It’s Monday, so let’s run last night’s episode of Downton Abbey through the anachronism machine. I looked for Downton Abbey anachronisms for the first time last week: using the Google Ngram dataset, I can check every two-word phrase in an episode to see if it’s more common today than then. This 1) lets us find completely anachronistic phrases, which is fun; and 2) lets us see how the language has evolved, and what shows do the best job at it. [Since some people care about this–don’t worry, no plot spoilers below].

[Update: I’ve consolidated all of my TV anachronisms posts at a different blog, Prochronism, and new ones on Mad Men, Deadwood, Downton Abbey, and the rest are going there.]
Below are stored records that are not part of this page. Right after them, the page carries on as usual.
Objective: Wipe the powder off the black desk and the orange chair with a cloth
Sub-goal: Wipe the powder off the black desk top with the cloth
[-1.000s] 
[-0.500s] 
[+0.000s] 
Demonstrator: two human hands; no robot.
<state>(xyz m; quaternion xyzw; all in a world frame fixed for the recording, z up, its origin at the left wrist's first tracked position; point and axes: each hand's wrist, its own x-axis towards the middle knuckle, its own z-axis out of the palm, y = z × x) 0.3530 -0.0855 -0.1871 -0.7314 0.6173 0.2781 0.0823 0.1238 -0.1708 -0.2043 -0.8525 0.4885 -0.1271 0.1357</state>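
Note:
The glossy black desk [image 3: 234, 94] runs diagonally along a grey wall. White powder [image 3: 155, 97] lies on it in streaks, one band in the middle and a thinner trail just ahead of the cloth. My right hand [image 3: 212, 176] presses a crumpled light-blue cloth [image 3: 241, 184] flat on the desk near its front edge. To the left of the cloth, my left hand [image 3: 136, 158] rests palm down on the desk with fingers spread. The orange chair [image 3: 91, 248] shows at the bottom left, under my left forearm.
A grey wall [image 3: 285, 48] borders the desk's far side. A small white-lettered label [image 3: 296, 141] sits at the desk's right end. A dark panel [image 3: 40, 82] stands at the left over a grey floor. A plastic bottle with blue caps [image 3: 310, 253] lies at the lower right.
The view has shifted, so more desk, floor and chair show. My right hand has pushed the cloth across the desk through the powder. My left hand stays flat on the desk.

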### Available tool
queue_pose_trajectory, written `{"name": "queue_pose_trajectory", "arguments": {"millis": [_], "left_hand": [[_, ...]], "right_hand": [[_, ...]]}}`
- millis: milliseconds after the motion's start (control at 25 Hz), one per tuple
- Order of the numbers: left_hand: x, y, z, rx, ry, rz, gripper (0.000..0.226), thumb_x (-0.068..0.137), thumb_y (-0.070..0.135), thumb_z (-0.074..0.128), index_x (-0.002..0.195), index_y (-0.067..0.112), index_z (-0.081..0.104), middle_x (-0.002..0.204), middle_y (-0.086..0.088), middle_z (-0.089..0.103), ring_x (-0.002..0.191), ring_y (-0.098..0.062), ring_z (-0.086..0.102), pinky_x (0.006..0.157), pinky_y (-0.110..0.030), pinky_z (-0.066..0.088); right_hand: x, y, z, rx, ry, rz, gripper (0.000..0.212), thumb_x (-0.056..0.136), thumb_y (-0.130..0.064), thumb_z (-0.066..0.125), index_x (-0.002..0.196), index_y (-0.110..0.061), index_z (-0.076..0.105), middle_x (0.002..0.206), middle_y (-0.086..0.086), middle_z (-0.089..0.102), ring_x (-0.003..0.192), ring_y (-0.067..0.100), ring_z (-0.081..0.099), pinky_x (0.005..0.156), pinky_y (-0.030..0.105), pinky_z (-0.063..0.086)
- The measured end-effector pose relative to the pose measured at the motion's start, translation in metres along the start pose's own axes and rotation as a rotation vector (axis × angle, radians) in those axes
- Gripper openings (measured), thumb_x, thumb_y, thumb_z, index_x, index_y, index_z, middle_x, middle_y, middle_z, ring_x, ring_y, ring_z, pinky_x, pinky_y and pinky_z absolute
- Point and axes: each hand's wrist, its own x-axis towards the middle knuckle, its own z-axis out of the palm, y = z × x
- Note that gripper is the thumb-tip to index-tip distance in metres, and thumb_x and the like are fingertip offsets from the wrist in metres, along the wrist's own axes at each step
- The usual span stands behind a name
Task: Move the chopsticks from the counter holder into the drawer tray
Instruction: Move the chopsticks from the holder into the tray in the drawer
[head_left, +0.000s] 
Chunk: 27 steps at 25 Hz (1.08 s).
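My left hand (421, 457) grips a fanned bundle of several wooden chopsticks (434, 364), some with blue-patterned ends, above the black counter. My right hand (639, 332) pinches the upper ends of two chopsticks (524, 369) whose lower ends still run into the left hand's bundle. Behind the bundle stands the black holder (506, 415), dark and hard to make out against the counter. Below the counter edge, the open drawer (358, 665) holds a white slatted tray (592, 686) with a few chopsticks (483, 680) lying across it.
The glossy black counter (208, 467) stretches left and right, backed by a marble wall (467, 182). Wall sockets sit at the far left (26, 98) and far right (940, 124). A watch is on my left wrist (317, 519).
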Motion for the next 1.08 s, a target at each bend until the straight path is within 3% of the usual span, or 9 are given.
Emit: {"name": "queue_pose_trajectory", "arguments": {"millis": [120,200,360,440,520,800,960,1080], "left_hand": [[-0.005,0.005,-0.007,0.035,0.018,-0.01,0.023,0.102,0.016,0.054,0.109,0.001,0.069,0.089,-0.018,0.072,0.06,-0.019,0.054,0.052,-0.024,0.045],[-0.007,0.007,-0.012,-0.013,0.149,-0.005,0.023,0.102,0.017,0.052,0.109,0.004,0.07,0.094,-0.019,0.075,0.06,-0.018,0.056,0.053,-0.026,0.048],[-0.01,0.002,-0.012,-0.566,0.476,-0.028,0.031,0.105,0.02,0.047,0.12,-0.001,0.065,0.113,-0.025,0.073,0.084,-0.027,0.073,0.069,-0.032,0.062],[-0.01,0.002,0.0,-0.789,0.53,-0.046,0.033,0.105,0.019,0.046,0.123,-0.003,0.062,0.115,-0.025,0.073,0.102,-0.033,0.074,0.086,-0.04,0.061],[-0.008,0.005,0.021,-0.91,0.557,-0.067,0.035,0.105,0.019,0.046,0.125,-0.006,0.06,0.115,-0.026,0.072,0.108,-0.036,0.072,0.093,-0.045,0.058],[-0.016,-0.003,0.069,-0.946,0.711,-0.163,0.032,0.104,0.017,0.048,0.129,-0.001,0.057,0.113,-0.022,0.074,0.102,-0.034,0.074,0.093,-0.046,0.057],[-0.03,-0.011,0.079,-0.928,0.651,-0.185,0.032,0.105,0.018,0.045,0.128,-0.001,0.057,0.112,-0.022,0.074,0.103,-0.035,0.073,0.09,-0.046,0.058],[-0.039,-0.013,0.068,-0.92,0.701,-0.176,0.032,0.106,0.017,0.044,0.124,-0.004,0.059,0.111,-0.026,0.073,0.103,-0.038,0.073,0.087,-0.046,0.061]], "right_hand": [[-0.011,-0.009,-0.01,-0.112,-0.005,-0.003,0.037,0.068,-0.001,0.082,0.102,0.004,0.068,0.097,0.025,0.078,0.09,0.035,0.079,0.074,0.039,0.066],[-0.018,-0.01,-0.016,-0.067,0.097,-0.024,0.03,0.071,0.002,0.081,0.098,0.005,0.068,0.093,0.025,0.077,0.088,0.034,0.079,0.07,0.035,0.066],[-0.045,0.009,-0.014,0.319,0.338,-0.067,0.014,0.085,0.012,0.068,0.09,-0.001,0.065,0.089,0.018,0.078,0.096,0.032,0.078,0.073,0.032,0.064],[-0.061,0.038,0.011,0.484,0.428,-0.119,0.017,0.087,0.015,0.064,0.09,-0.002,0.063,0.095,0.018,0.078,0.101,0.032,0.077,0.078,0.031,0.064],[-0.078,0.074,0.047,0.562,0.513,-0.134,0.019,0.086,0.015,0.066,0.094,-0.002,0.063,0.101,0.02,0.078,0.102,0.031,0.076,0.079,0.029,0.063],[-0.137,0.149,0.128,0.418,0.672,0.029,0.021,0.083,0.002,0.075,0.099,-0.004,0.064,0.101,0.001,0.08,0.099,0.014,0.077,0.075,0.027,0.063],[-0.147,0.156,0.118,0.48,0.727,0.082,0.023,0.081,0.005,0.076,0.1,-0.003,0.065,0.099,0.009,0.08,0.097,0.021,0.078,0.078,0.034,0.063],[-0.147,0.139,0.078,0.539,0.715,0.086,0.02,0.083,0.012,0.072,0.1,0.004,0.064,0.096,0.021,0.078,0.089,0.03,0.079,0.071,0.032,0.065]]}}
Digital humanists like to talk about what insights about the past big data can bring. So in that spirit, let me talk about Downton Abbey for a minute. The show’s popularity has led many nitpickers to draft up lists of mistakes. Language Loggers Mark Liberman and Ben Zimmer have looked at some idioms that don’t belong for Language Log, NPR and the Boston Globe.) In the best British tradition, the Daily Mail even managed to cast the errors as a sort of scandal. But all of these have relied, so far as I can tell, on finding a phrase or two that sounds a bit off, and checking the online sources for earliest use. This resembles what historians do nowadays; go fishing in the online resources to confirm hypotheses, but never ever start from the digital sources. That would be, as the dowager countess, might say, untoward.